Now I’ve spoken so much about Molly’s intellect and wisdom, I don’t want to leave anyone with the idea that she was not also just a fun little girl. She loved to go swimming in the ocean and to dive under waves. She loved to boogie board. She just loved the ocean and was so free and brave there. In the last few months, she asked me several times if Uncles Nick and Matt would teach her to surf and I know she would have done it. She loved to play handball when she was in elementary school. Surely, some in my family will remember her making them play handball with her against our garage or against my parents’ garage. She loved, loved, loved musical theater and performed in plays at Theater Palisades and at Marquez, most notably starring as Princess Jasmine in a Marquez summer production of Aladdin. She also had roles in musicals like Peter Pan, Guys & Dolls, and The Little Mermaid. And she never let anyone tell her she wasn’t good enough for anything. I remember she was once upset that she didn’t get a part she wanted, and a friend of Kaye’s told Kaye she should not to worry about it because Molly would be producing all the plays and movies eventually.
My wife Kaye made this point to me when we were coming to terms with what God had done a few days ago, and it is so true: Molly had 12 great years; she had a very happy 12 years, a happier life than most; she never experienced a disaster or heartbreak.

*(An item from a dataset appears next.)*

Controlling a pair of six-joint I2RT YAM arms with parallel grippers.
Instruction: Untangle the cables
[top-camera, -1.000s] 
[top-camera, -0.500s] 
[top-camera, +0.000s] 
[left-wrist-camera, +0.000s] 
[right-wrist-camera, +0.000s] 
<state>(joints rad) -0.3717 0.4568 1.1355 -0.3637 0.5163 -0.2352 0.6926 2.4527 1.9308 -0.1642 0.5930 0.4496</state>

She was loved very much by me, by her mom, by her brothers Nate and Eli, by Mimi, Grammy, Baba, her aunts and uncles, her cousins, her neighbors, her friends and classmates, and by so many others. Molly was named for my grandmother, my father’s mother, Molly Steinsapir. Yes, same name. I know that my Molly had a piece of Grandma Molly in her and I am positive that is why her aunts, uncles and so many others who could not agree on so much but could all agree on one thing: Molly was extraordinary.
I’d like to close with a lyric that has not left my mind for the last week. It’s not from the Psalms, the Torah, or a great piece of Western literature. Rather, of all places, it comes from a song by Don McLean, the American singer/songwriter best known for his song American Pie. I am not a big fan of his or anything but a lyric from another song of his, about Vincent Van Gogh, just keeps going through my head when I think of Molly. Van Gogh passed away under very, very different circumstances of course, but the lyric that stands out just encapsulates my feelings, “This world was never meant for one as beautiful as you.” And Molly, I hate saying it, but this world was never meant for one as beautiful as you and I know you are still with us but you are in a better world now. You are with my Grandma Molly who is so proud of you. You are with Nanny and Papa. You are with your cats Lila and Ellie. You are with my friend Ryan who is protecting you, as he would have liked to protect his own daughter but was taken from this world just a few weeks after she was born. You are with my dear friend Max who is making you laugh with some silly song and telling you a story of something dumb your Dad and he did when we were in middle school.
Thank you Molly for choosing to be my daughter. Thank you so much. Thank you. I am so proud to be your father. I am just so proud to be your father. Just so proud.